##### GIVEN DATA #####

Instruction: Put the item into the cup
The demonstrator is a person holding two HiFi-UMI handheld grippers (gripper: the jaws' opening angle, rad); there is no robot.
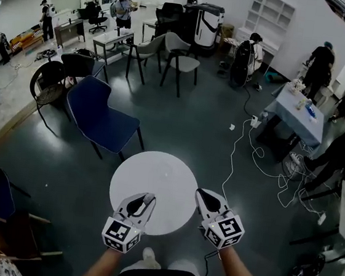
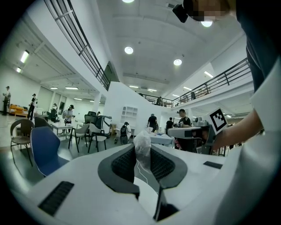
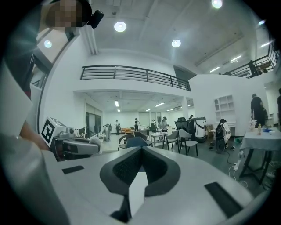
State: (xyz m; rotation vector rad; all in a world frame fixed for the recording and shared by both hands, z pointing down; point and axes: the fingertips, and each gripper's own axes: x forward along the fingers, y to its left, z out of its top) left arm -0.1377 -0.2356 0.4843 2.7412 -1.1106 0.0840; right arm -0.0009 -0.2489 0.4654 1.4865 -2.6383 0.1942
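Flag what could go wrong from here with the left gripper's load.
1. No cup shows in any view; the round white table is bare, so there is no drop target yet.
2. The left gripper pinches a crumpled plastic piece that pokes past the tips; it may slip or cling.
3. Loose cables on the floor could trip the person.

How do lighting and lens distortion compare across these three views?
Head view: dim, bluish, strongly bent at the edges; the round table is the brightest patch. Left gripper view: ceiling lamps glare, corners black, plastic wad pale against the bright background. Right gripper view: same black corners and lamp glare.
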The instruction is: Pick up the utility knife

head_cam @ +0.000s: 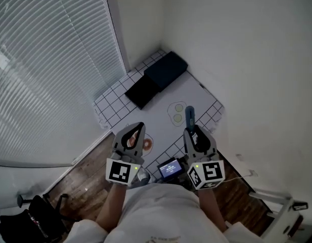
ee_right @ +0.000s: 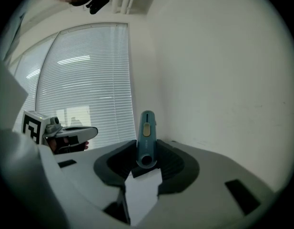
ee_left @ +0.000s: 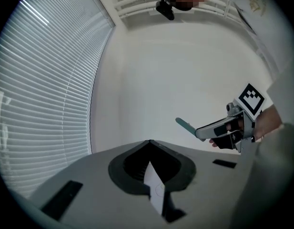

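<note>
My right gripper (head_cam: 192, 131) is shut on a blue utility knife (head_cam: 189, 116), gripped at its butt end. The knife points away from me, high above the mat. In the right gripper view the knife (ee_right: 147, 132) stands up out of the dark pads, its yellow slider facing the camera. The left gripper view has the knife (ee_left: 186, 125) sticking out of the right gripper (ee_left: 218, 128) against a white wall. At the same height my left gripper (head_cam: 139, 126) is shut, its tips meeting with nothing between them.
Below lies a white gridded mat (head_cam: 113, 103) with a dark blue case (head_cam: 166, 69), a black case (head_cam: 142, 91), an orange tape roll (head_cam: 146, 144) and a small device with a screen (head_cam: 170, 168). Window blinds (head_cam: 44, 59) are at the left, white walls ahead and right.
</note>
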Available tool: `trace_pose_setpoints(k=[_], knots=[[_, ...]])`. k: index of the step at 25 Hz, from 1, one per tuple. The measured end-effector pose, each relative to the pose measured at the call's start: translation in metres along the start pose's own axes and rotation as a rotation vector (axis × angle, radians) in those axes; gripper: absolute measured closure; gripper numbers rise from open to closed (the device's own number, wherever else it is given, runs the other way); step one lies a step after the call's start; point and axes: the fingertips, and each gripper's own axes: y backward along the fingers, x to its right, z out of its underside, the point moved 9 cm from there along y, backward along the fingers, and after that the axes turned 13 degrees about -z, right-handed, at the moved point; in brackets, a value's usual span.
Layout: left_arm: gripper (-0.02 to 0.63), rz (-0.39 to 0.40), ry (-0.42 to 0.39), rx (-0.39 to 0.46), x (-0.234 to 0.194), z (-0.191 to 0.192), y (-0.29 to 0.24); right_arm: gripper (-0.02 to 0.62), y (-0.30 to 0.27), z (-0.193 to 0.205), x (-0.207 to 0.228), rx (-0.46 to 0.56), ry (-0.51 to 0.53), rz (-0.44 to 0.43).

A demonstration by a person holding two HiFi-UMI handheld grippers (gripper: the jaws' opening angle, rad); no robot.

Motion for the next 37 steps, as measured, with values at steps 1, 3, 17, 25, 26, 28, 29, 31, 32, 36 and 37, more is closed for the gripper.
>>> trace_pose_setpoints(k=[1,3,17,25,26,28,29,31,32,36,37], knots=[[0.6,-0.002,0.002,0.009,0.0,-0.004,0.0,0.459,0.0,-0.003,-0.001,0.01,0.006,-0.002],[0.6,-0.004,0.002,0.025,0.0,-0.01,0.0,0.459,0.0,-0.009,-0.002,0.029,0.016,-0.005],[0.6,-0.041,-0.069,0.089,-0.01,-0.039,0.01,0.46,0.012,-0.029,-0.015,0.099,0.093,0.003],[0.6,-0.04,-0.099,0.103,-0.013,-0.041,0.012,0.46,0.014,-0.025,-0.018,0.126,0.072,0.002],[0.6,-0.038,-0.104,0.101,-0.013,-0.041,0.013,0.46,0.014,-0.025,-0.018,0.126,0.073,0.001],[0.6,-0.038,-0.112,0.092,-0.013,-0.04,0.014,0.46,0.014,-0.027,-0.019,0.119,0.079,0.0],[0.6,-0.039,-0.111,0.09,-0.014,-0.039,0.014,0.46,0.014,-0.029,-0.02,0.117,0.082,0.001],[0.6,-0.041,-0.111,0.094,-0.017,-0.039,0.014,0.46,0.014,-0.03,-0.021,0.114,0.086,0.003],[0.6,-0.041,-0.112,0.094,-0.018,-0.039,0.015,0.46,0.013,-0.03,-0.021,0.113,0.086,0.003],[0.6,-0.036,-0.113,0.091,-0.017,-0.037,0.014,0.46,0.014,-0.028,-0.021,0.112,0.086,0.002],[0.6,-0.034,-0.113,0.092,-0.017,-0.037,0.014,0.46,0.014,-0.027,-0.021,0.112,0.089,0.001]])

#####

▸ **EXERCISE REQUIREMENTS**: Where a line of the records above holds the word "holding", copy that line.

▸ **SOLVED PROBLEM**:
The demonstrator is a person holding two HiFi-UMI handheld grippers (gripper: the jaws' opening angle, rad); there is no robot.
A demonstration by a person holding two HiFi-UMI handheld grippers (gripper: the jaws' opening angle, rad); no robot.

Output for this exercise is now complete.